▸ TASK TO CARRY OUT
Give the data below again exactly as written, without its pictures.

▸ SUPPLIED INFORMATION
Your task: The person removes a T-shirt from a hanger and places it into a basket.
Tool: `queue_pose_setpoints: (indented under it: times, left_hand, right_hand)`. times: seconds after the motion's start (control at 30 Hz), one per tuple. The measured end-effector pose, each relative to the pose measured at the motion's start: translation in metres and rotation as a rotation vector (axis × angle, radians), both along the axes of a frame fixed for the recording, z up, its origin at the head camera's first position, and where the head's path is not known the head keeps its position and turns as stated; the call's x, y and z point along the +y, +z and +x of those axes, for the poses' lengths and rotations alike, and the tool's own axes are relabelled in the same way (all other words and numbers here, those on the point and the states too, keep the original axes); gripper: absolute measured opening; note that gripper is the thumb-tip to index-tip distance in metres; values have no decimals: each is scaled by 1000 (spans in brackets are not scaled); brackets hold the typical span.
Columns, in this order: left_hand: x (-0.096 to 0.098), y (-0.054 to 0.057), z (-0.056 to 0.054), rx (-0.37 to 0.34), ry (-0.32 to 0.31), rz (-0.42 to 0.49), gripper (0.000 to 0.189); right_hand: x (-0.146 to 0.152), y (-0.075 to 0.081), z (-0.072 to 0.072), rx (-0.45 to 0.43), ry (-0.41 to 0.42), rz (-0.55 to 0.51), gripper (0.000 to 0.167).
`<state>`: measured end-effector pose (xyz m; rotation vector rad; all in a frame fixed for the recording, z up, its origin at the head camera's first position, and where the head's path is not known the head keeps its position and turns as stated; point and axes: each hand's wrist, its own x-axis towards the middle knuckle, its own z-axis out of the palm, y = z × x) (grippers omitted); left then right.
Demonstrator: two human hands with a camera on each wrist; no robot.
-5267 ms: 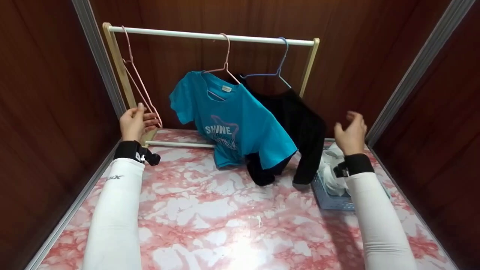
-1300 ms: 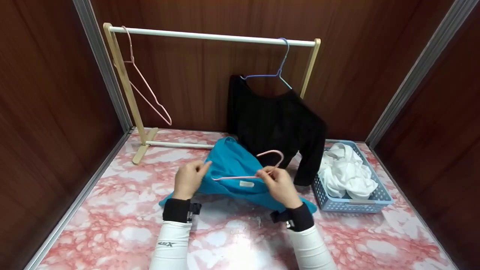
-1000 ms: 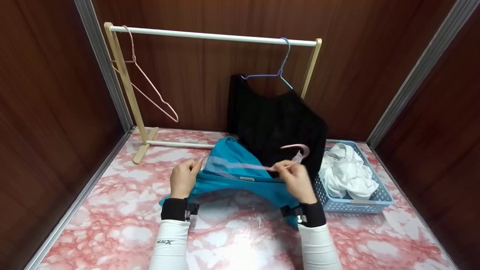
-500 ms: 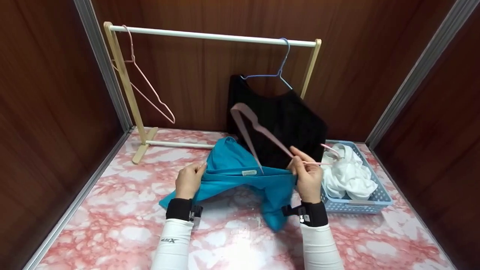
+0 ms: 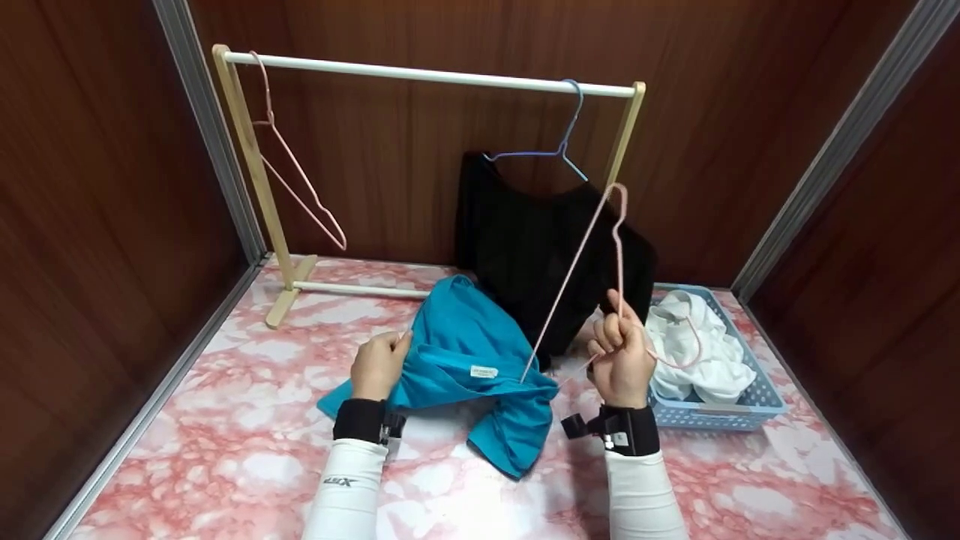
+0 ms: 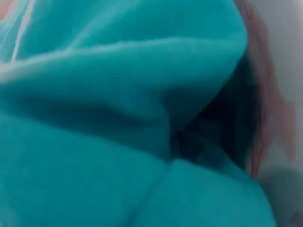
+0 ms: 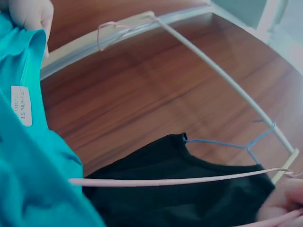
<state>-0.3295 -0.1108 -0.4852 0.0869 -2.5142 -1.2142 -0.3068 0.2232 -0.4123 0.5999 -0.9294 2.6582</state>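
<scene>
In the head view my left hand (image 5: 377,367) grips the neckline of a teal T-shirt (image 5: 465,319), whose white label (image 5: 484,371) faces up. Part of the shirt droops toward the table. My right hand (image 5: 622,360) holds a pink hanger (image 5: 568,281) turned on its side, one shoulder end pointing up and the hook toward the basket. The hanger's other end reaches into the shirt's neck opening, as the right wrist view also shows, where the hanger (image 7: 165,182) meets the teal cloth (image 7: 28,161). Folds of the shirt (image 6: 85,184) fill the left wrist view.
Behind stands a garment rack with a white rail (image 5: 412,73). A black top (image 5: 555,247) hangs on a blue hanger (image 5: 563,148), and a bare pink hanger (image 5: 271,116) hangs at the left. White cloth (image 5: 697,360) lies in a blue basket (image 5: 712,418) at right.
The T-shirt and its pink hanger have come off the rail to the table. My right hand has drawn the hanger mostly out of the neckline, moved right and turned it upward; the shirt's right side has dropped.
</scene>
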Motion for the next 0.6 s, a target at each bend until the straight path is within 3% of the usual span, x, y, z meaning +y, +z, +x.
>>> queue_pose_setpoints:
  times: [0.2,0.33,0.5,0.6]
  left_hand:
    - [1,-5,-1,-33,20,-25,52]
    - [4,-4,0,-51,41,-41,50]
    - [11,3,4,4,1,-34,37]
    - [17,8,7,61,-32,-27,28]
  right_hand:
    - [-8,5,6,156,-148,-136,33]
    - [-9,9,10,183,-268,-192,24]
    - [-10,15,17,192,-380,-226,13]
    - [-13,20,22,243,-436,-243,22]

▸ EXERCISE RESPONSE
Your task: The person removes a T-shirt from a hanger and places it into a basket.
Tool: `queue_pose_setpoints: (indented under it: times, left_hand, right_hand)`. times: seconds after the motion's start (control at 30 Hz), one per tuple. The measured end-effector pose, each relative to the pose measured at the motion's start: translation in metres and rotation as a rotation vector (axis × angle, radians), both along the axes of a frame fixed for the recording, z up, its origin at the head camera's first position, and where the head's path is not known the head keeps its position and turns as stated; the call's x, y and z point along the +y, +z and +x of those axes, for the poses' lengths and rotations alike, and the tool's own axes are relabelled in the same way (all other words and numbers here, those on the point and the states too, keep the original axes); gripper: absolute measured opening; note that gripper is the thumb-tip to index-tip distance in metres; values have no decimals: each is scaled by 1000 (spans in brackets are not scaled); brackets hold the typical span.
Columns, in this order: left_hand: x (-0.096 to 0.098), y (-0.054 to 0.057), z (-0.056 to 0.054), rx (-0.37 to 0.34), ry (-0.32 to 0.31), rz (-0.42 to 0.49), gripper (0.000 to 0.189); right_hand: x (-0.146 to 0.152), y (-0.075 to 0.081), z (-0.072 to 0.072), rx (-0.45 to 0.43), ry (-0.41 to 0.42), rz (-0.55 to 0.51), gripper (0.000 to 0.167).
`<state>`: measured end-effector pose (xyz m; rotation vector rad; all in a frame fixed for the recording, z up, its origin at the head camera's first position, and where the head's path is not known the head keeps its position and turns as stated; point and axes: each hand's wrist, its own x-axis towards the middle knuckle, its own z-axis out of the palm, y = z × x) (grippers omitted); left then right.
Demonstrator: two human hands with a camera on each wrist; no robot.
-5267 ms: 
-1300 ms: 
-1000 ms: 
-500 ms: 
+0 ms: 
+0 ms: 
+0 ms: 
<state>-0.3295 -0.1108 -0.4852 0.0869 -2.5142 -1.2142 -0.3068 0.2232 -0.4123 0.5999 -0.9294 2.6582</state>
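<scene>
In the head view my left hand (image 5: 377,367) grips the neckline of a teal T-shirt (image 5: 465,319), whose white label (image 5: 484,371) faces up. Part of the shirt droops toward the table. My right hand (image 5: 622,360) holds a pink hanger (image 5: 568,281) turned on its side, one shoulder end pointing up and the hook toward the basket. The hanger's other end reaches into the shirt's neck opening, as the right wrist view also shows, where the hanger (image 7: 165,182) meets the teal cloth (image 7: 28,161). Folds of the shirt (image 6: 85,184) fill the left wrist view.
Behind stands a garment rack with a white rail (image 5: 412,73). A black top (image 5: 555,247) hangs on a blue hanger (image 5: 563,148), and a bare pink hanger (image 5: 271,116) hangs at the left. White cloth (image 5: 697,360) lies in a blue basket (image 5: 712,418) at right.
The T-shirt and its pink hanger have come off the rail to the table. My right hand has drawn the hanger mostly out of the neckline, moved right and turned it upward; the shirt's right side has dropped.
</scene>
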Motion for the next 0.6 s, a target at each bend until the straight path is within 3% of the usual span, x, y, z meaning +y, +z, +x.
>>> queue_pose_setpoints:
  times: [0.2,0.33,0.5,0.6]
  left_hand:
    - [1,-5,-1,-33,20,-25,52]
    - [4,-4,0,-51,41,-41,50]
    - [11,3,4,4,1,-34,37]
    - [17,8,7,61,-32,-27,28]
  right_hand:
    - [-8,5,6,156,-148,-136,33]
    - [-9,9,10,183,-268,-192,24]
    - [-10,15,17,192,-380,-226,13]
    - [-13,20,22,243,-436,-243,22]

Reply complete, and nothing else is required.